• Task details: Reproduce from the records below, with no pictures, exactly the lines between the one containing "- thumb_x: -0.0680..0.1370" and the one containing "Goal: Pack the", inclusive.

++++ Entries shown ++++

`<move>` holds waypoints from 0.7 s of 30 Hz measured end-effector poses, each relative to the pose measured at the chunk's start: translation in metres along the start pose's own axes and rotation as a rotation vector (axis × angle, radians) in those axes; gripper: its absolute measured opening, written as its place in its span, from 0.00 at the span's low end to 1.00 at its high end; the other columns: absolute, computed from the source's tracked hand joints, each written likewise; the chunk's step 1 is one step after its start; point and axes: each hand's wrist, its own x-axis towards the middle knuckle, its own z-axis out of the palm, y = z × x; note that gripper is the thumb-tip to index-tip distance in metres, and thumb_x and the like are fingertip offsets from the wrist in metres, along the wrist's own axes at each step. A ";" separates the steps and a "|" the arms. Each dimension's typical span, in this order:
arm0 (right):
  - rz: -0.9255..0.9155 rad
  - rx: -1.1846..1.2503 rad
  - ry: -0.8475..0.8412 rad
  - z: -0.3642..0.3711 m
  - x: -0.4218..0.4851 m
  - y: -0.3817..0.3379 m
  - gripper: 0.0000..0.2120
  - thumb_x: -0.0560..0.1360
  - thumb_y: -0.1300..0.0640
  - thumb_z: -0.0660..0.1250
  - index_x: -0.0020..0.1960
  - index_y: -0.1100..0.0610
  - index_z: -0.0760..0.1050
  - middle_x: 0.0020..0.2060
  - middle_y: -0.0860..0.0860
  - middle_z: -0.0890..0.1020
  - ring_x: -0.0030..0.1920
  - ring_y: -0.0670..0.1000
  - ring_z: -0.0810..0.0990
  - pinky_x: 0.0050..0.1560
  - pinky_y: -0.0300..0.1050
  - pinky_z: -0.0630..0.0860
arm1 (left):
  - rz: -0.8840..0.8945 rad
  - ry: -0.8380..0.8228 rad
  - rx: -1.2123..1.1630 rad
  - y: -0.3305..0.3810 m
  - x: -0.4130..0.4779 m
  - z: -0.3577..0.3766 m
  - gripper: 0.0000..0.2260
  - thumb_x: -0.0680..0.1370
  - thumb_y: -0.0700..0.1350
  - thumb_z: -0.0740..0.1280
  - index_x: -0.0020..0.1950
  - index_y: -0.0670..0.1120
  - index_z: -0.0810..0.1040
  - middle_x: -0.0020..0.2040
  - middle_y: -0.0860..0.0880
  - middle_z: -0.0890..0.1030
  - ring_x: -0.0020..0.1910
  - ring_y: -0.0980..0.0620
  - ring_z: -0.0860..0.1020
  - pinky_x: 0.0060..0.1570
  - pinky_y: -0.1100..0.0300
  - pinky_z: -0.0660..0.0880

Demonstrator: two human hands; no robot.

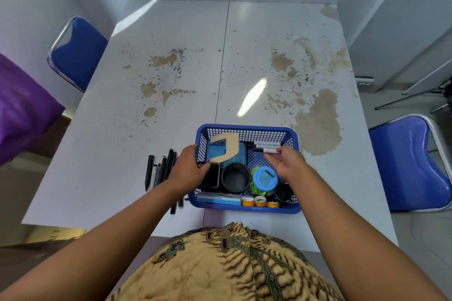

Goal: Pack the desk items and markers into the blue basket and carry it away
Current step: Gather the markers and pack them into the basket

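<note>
The blue basket (247, 129) stands on the white table near its front edge. Inside it lie a blue hole punch with a tan handle (226, 150), a black cup (235, 177), a blue-lidded jar (264, 179), a whiteboard eraser (219, 198), yellow tape rolls (259, 201) and white markers (265, 147) at the far side. My right hand (287, 162) hovers over the basket with its fingers at the white markers. My left hand (189, 170) grips the basket's left rim, thumb inside by a black box (211, 177). Several black markers (160, 171) lie on the table left of the basket.
The table top (171, 68) is stained and peeling. Blue chairs stand at the left (78, 54) and right (411, 161) sides. A purple cloth (22, 107) hangs at the far left. Walls close off the back.
</note>
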 end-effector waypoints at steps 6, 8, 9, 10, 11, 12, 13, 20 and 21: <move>0.056 -0.131 0.037 0.011 0.021 0.005 0.18 0.85 0.71 0.56 0.75 0.69 0.67 0.67 0.68 0.75 0.67 0.66 0.79 0.57 0.53 0.83 | -0.004 -0.039 -0.057 -0.003 -0.011 -0.004 0.28 0.81 0.49 0.71 0.79 0.53 0.65 0.68 0.52 0.80 0.62 0.52 0.79 0.63 0.52 0.78; 0.077 -0.188 0.063 0.012 0.027 0.004 0.19 0.86 0.70 0.56 0.76 0.68 0.66 0.69 0.68 0.75 0.68 0.66 0.79 0.54 0.53 0.85 | -0.015 -0.040 -0.057 -0.005 -0.013 -0.003 0.28 0.81 0.50 0.71 0.80 0.53 0.65 0.68 0.52 0.80 0.62 0.52 0.79 0.65 0.52 0.77; 0.092 -0.211 0.071 0.013 0.030 0.004 0.19 0.86 0.69 0.55 0.76 0.68 0.66 0.69 0.68 0.75 0.68 0.65 0.79 0.57 0.54 0.84 | -0.021 -0.040 -0.060 -0.006 -0.015 -0.003 0.28 0.81 0.50 0.71 0.80 0.53 0.66 0.69 0.52 0.79 0.62 0.53 0.79 0.64 0.54 0.76; 0.108 -0.230 0.080 0.014 0.032 0.004 0.19 0.87 0.68 0.54 0.77 0.67 0.65 0.70 0.68 0.75 0.69 0.64 0.78 0.62 0.55 0.82 | -0.023 -0.046 -0.061 -0.007 -0.018 -0.003 0.29 0.81 0.49 0.71 0.80 0.52 0.66 0.69 0.52 0.79 0.63 0.53 0.78 0.64 0.55 0.76; 0.122 -0.241 0.087 0.015 0.033 0.004 0.20 0.87 0.67 0.54 0.79 0.66 0.64 0.71 0.68 0.74 0.70 0.64 0.78 0.65 0.56 0.80 | -0.024 -0.054 -0.060 -0.008 -0.019 -0.004 0.29 0.81 0.49 0.71 0.80 0.51 0.66 0.70 0.52 0.79 0.63 0.54 0.78 0.64 0.56 0.75; 0.138 -0.240 0.091 0.015 0.034 0.003 0.21 0.87 0.66 0.54 0.80 0.66 0.63 0.72 0.68 0.74 0.70 0.64 0.78 0.67 0.56 0.79 | -0.024 -0.064 -0.057 -0.009 -0.021 -0.004 0.29 0.81 0.50 0.71 0.81 0.51 0.65 0.71 0.52 0.78 0.64 0.53 0.78 0.65 0.56 0.75; 0.144 -0.241 0.093 0.015 0.035 0.002 0.21 0.88 0.65 0.55 0.80 0.66 0.62 0.72 0.68 0.74 0.70 0.64 0.78 0.69 0.55 0.78 | -0.028 -0.074 -0.052 -0.012 -0.022 -0.004 0.30 0.81 0.50 0.71 0.81 0.50 0.64 0.72 0.52 0.77 0.66 0.53 0.77 0.66 0.55 0.75; 0.015 -0.548 0.042 0.034 0.010 -0.003 0.19 0.84 0.64 0.60 0.74 0.66 0.71 0.68 0.60 0.81 0.67 0.60 0.81 0.64 0.54 0.79 | -0.029 -0.102 0.005 -0.026 -0.020 -0.008 0.34 0.82 0.53 0.71 0.84 0.51 0.60 0.77 0.48 0.73 0.72 0.48 0.75 0.69 0.52 0.75; -0.035 -0.625 0.061 0.039 0.005 -0.002 0.16 0.82 0.64 0.63 0.69 0.64 0.76 0.65 0.60 0.83 0.63 0.59 0.83 0.61 0.54 0.81 | -0.017 -0.103 0.011 -0.028 -0.019 -0.010 0.33 0.82 0.52 0.71 0.84 0.51 0.61 0.75 0.48 0.75 0.70 0.49 0.77 0.66 0.53 0.77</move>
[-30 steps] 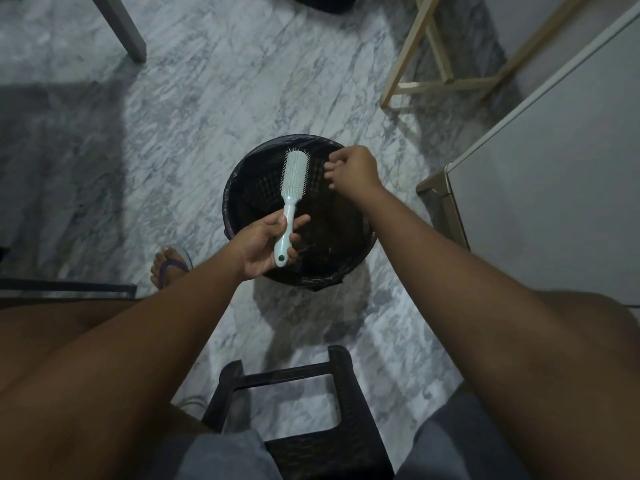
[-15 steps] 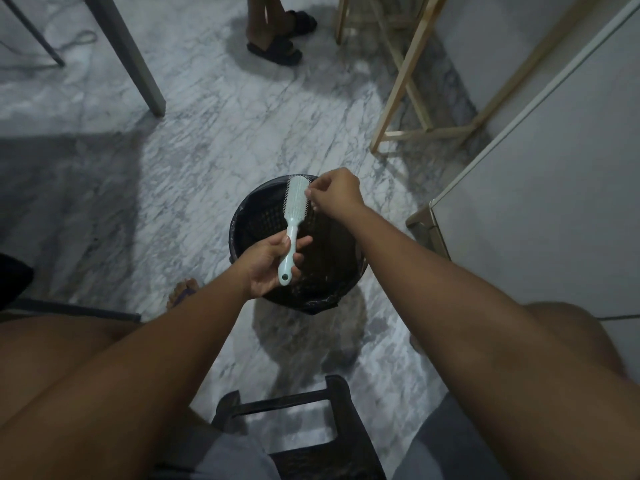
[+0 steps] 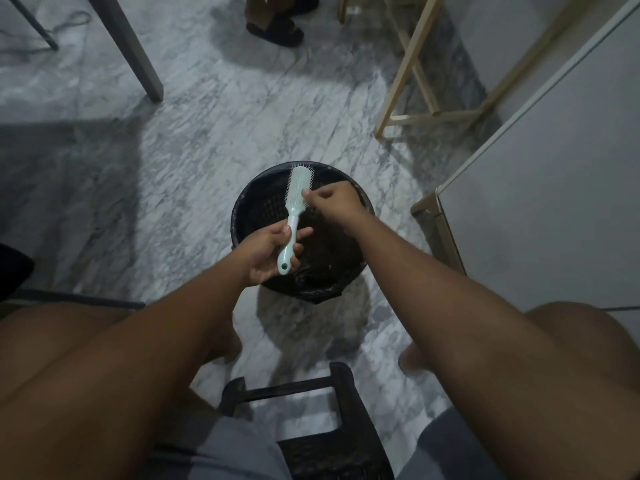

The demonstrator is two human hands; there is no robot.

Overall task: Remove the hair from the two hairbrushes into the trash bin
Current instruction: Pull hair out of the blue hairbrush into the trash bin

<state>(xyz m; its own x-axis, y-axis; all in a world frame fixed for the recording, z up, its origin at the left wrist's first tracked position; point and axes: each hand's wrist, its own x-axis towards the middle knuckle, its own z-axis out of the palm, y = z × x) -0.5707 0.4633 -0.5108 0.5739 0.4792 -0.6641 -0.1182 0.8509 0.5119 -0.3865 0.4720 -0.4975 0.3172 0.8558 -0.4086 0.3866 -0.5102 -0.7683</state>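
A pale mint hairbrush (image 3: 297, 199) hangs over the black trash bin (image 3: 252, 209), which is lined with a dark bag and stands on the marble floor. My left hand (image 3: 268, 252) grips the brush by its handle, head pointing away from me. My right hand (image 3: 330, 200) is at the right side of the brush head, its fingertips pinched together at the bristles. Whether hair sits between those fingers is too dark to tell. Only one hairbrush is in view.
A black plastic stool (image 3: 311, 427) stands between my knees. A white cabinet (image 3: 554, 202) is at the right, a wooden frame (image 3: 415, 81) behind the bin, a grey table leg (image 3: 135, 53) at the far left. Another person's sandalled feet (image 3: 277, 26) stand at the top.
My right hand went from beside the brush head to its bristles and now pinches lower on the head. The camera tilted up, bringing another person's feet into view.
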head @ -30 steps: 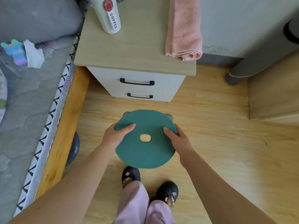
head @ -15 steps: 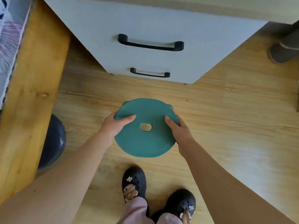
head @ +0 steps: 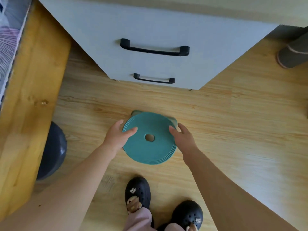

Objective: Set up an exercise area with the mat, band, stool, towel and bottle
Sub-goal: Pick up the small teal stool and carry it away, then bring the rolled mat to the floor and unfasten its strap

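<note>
The teal round stool, with a hole in the middle of its seat, stands on the wooden floor in front of my feet. My left hand is at its left rim, thumb resting on the seat, fingers straightened beside the edge. My right hand is at the right rim, thumb tip on the seat, fingers spread off the edge. A grey rolled mat leans at the upper right. Towel, bottle and band are out of view.
A pale nightstand with two black drawer handles stands just beyond the stool. The wooden bed frame runs along the left, with a dark round object under its edge. My black clogs are directly below the stool.
The stool has gone down to the floor and my head has tilted lower. Both hands' fingers have loosened from under the rim and straightened.
</note>
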A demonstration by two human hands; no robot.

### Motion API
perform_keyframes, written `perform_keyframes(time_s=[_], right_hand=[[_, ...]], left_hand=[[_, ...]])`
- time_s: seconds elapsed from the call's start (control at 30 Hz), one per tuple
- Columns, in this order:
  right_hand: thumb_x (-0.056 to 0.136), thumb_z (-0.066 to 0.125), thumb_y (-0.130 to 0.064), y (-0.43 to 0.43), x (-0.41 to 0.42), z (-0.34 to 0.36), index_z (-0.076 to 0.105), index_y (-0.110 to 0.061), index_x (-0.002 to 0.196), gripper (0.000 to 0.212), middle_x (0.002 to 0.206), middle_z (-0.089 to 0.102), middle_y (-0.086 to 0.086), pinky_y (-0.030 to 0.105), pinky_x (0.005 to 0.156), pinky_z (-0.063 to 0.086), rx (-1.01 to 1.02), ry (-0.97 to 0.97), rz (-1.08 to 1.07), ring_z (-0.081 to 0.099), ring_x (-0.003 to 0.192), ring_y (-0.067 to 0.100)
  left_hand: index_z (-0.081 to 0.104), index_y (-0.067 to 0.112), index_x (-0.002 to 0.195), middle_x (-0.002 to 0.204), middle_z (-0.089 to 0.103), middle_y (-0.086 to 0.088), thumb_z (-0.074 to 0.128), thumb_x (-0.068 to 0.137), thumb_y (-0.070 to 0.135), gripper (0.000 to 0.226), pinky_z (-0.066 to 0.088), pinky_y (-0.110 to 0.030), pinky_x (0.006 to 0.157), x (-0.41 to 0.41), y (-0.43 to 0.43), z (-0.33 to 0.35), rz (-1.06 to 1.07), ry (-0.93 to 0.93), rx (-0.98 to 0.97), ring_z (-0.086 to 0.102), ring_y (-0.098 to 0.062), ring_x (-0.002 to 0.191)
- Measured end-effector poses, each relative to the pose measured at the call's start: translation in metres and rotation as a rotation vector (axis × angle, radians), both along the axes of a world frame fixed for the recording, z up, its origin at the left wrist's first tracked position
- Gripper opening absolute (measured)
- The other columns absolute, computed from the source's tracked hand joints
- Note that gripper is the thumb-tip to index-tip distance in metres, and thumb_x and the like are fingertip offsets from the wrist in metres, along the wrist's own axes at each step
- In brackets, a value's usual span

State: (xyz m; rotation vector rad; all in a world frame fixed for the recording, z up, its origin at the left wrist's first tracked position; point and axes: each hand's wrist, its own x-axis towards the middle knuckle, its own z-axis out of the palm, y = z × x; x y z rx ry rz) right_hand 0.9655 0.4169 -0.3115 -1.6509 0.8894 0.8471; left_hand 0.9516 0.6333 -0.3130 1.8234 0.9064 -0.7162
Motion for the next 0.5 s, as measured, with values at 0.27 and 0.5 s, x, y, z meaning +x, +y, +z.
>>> perform_keyframes(time_s=[0.27, 0.5], right_hand=[[0.093, 0.056, -0.033, -0.018, 0.022, 0.150, 0.059, -0.026, 0.127, 0.035, 0.122, 0.063, -0.002, 0.022, 0.062, 0.040, -0.144, -0.148, 0.192, 0.055, 0.081, 0.006], [0.088, 0.059, -0.023, -0.045, 0.032, 0.316, 0.068, -0.025, 0.109, 0.023, 0.108, 0.068, -0.004, 0.023, 0.065, 0.043, -0.199, -0.287, 0.223, 0.061, 0.088, 0.013]], left_hand=[[0.045, 0.027, 0.136, 0.140, 0.045, 0.006, 0.062, 0.088, 0.039, 0.052, 0.036, -0.031, 0.102, 0.011, -0.045, 0.154, -0.413, -0.255, 0.151, 0.040, -0.012, 0.129], [0.048, 0.026, 0.132, 0.136, 0.043, 0.012, 0.063, 0.089, 0.031, 0.046, 0.028, -0.018, 0.099, 0.033, -0.081, 0.325, -0.576, -0.507, 0.130, 0.040, -0.005, 0.125]])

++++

• Task result:
  - thumb_x: -0.0680..0.1370
  - thumb_y: -0.0700..0.1350
  - thumb_z: -0.0740..0.1280
  - index_x: -0.0020..0.1950
  - index_y: -0.0670..0.1120
  - index_z: -0.0810..0.1040
  - middle_x: -0.0020..0.2040
  - middle_y: -0.0860..0.0880
  - middle_z: -0.0890..0.1030
  - ring_x: -0.0020..0.1910
  - ring_y: -0.0980..0.0620
  - ring_z: -0.0860..0.1020
  - pinky_x: 0.0060..0.1570
  - pinky_y: -0.1100..0.0300
  - pinky_z: -0.0660..0.0880

Demonstrator: two human hands; no robot.


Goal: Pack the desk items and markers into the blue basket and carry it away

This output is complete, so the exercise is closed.